Start of Provided material

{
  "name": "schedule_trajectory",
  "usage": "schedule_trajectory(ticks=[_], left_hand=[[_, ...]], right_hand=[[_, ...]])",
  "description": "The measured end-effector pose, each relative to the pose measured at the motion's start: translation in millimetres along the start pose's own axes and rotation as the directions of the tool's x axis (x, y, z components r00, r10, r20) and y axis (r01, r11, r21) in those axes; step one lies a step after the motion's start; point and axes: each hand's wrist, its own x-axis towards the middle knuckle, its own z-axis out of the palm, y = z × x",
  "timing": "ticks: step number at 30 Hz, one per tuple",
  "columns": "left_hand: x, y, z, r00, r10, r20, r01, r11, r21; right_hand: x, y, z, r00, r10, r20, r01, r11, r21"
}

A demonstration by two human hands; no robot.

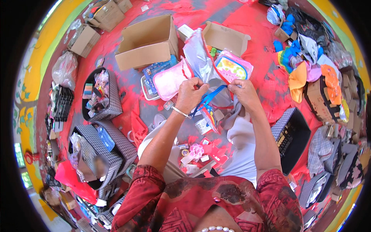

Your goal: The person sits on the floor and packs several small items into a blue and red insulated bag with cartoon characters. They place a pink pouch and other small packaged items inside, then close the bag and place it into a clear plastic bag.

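Note:
My left hand [189, 94] is closed at the edge of an open insulated bag [198, 56] with a silver lining and red trim. My right hand [244, 94] pinches the bag's other side, where a blue strap [210, 97] meets the fingers. That strap runs slantwise across the bag's front, between the two hands. Just beyond my left hand lies a pink fluffy pouch [172, 80]. A pink case with a yellow flower-shaped panel [231, 69] is behind my right hand. What my fingertips cover on the bag is hidden.
An open cardboard box [145, 54] stands at the far left, with another open carton [226, 38] beside it. Checked storage bins [112, 101] flank me on the left, and a black-lined bin [295, 139] is at right. Small items and a pink flower [196, 151] lie between my legs.

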Motion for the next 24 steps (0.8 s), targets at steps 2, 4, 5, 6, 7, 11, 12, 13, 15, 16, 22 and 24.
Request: schedule_trajectory(ticks=[2, 4, 5, 6, 7, 11, 12, 13, 15, 16, 22, 24], left_hand=[[-1, 3, 1, 0.999, 0.039, -0.011, -0.038, 0.999, 0.033], [-2, 5, 0, 0.996, 0.084, -0.022, -0.084, 0.996, 0.036], [-2, 5, 0, 0.995, 0.092, -0.025, -0.09, 0.995, 0.051], [-2, 5, -1, 0.995, 0.1, -0.024, -0.099, 0.993, 0.066], [-2, 3, -3, 0.99, 0.137, -0.025, -0.135, 0.988, 0.073], [1, -6, -6, 1.0, -0.011, -0.008, 0.01, 0.994, -0.107], [2, -9, -6, 0.997, -0.076, 0.011, 0.076, 0.979, -0.189], [1, -11, -6, 0.998, -0.065, 0.007, 0.065, 0.974, -0.219], [0, -14, -8, 0.994, -0.112, 0.014, 0.113, 0.967, -0.227], [0, -16, -11, 0.989, -0.141, 0.047, 0.147, 0.973, -0.179], [5, -19, -23, 0.999, 0.01, 0.034, -0.009, 1.0, -0.011], [7, -21, -28, 0.999, -0.044, 0.012, 0.044, 0.998, -0.052]], right_hand=[[0, 0, 0, 0.996, 0.069, 0.052, -0.074, 0.992, 0.107], [0, -1, 0, 0.982, 0.176, 0.068, -0.186, 0.959, 0.214], [0, -3, 1, 0.972, 0.22, 0.08, -0.234, 0.934, 0.269], [1, -4, 1, 0.97, 0.234, 0.062, -0.242, 0.931, 0.273], [1, -5, 2, 0.973, 0.215, 0.08, -0.229, 0.932, 0.282], [-1, -12, 5, 0.992, 0.116, 0.051, -0.123, 0.976, 0.18], [-2, -13, 6, 0.997, 0.068, 0.029, -0.071, 0.99, 0.121], [-4, -13, 7, 1.0, 0.01, 0.011, -0.01, 0.997, 0.075], [-6, -13, 9, 0.989, -0.15, -0.013, 0.15, 0.989, -0.006], [-6, -13, 8, 0.982, -0.178, -0.06, 0.17, 0.978, -0.125], [7, 2, -22, 0.926, -0.205, -0.317, 0.06, 0.908, -0.414], [11, 9, -44, 0.89, -0.173, -0.422, -0.094, 0.836, -0.541]])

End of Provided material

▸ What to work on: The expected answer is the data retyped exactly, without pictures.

▸ Task result:
{
  "name": "schedule_trajectory",
  "usage": "schedule_trajectory(ticks=[_], left_hand=[[_, ...]], right_hand=[[_, ...]])",
  "description": "The measured end-effector pose, each relative to the pose measured at the motion's start: translation in millimetres along the start pose's own axes and rotation as the directions of the tool's x axis (x, y, z components r00, r10, r20) and y axis (r01, r11, r21) in those axes; step one lies a step after the motion's start; point and axes: each hand's wrist, its own x-axis towards the middle knuckle, its own z-axis out of the palm, y = z × x",
  "timing": "ticks: step number at 30 Hz, one per tuple",
  "columns": "left_hand: x, y, z, r00, r10, r20, r01, r11, r21; right_hand: x, y, z, r00, r10, r20, r01, r11, r21"
}

A demonstration by two human hands; no robot.


Your goal: The person sits on the floor and packs several small items into a blue and red insulated bag with cartoon characters. They place a pink pouch and other small packaged items inside, then close the bag and place it into a clear plastic bag.

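Note:
My left hand [189, 94] is closed at the edge of an open insulated bag [198, 56] with a silver lining and red trim. My right hand [244, 94] pinches the bag's other side, where a blue strap [210, 97] meets the fingers. That strap runs slantwise across the bag's front, between the two hands. Just beyond my left hand lies a pink fluffy pouch [172, 80]. A pink case with a yellow flower-shaped panel [231, 69] is behind my right hand. What my fingertips cover on the bag is hidden.
An open cardboard box [145, 54] stands at the far left, with another open carton [226, 38] beside it. Checked storage bins [112, 101] flank me on the left, and a black-lined bin [295, 139] is at right. Small items and a pink flower [196, 151] lie between my legs.
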
Motion for the next 24 steps (0.8 s), targets at steps 2, 4, 5, 6, 7, 11, 12, 13, 15, 16, 22 and 24.
Request: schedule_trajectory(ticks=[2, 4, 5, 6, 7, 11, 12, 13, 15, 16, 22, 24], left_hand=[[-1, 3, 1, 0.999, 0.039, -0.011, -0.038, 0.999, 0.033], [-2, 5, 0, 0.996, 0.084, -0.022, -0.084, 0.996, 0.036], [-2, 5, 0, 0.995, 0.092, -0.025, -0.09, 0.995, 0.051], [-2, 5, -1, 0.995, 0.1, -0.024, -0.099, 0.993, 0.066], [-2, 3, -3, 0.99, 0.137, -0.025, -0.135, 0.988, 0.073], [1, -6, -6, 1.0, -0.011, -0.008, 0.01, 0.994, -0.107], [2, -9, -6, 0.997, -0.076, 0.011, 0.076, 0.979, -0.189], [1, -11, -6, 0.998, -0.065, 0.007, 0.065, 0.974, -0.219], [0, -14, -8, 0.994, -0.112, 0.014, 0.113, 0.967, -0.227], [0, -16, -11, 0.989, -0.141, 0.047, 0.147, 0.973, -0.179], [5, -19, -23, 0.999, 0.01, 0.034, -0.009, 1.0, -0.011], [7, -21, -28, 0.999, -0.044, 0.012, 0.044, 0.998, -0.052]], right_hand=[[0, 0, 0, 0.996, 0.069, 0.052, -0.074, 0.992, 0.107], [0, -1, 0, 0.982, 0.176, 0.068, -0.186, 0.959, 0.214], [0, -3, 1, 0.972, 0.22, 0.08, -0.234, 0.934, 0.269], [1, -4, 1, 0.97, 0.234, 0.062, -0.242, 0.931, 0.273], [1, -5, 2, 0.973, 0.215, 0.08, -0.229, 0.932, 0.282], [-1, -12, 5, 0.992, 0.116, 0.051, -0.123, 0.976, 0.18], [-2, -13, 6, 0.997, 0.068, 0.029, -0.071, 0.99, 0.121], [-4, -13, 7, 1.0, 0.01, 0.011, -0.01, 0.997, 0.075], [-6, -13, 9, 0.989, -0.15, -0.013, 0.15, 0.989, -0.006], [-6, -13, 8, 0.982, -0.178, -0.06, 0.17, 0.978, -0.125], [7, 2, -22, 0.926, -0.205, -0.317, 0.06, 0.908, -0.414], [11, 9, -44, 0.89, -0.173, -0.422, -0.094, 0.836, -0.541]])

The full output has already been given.